- EXERCISE INSTRUCTIONS: Give an exact copy of the lines from the beginning of the listing below to the "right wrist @" line, inclusive.

━━━━━━━━━━

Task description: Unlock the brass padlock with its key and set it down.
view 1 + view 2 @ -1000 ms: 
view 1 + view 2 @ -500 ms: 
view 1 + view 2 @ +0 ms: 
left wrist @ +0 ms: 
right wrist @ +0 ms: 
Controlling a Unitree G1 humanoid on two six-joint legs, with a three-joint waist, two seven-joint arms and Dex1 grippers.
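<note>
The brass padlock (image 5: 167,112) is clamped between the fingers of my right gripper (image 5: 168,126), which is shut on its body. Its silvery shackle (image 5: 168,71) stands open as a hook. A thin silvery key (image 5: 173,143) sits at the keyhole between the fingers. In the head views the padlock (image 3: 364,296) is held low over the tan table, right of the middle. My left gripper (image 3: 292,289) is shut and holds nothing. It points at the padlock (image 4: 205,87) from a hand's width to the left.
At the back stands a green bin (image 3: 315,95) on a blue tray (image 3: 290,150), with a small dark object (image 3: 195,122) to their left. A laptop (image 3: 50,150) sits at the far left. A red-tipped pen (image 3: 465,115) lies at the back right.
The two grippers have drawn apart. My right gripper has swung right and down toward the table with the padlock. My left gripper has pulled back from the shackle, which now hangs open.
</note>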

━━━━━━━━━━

- SOLUTION TO THE EXERCISE:
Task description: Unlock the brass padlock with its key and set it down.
view 1 + view 2 @ -1000 ms: 
view 1 + view 2 @ -500 ms: 
view 1 + view 2 @ +0 ms: 
left wrist @ +0 ms: 
right wrist @ +0 ms: 

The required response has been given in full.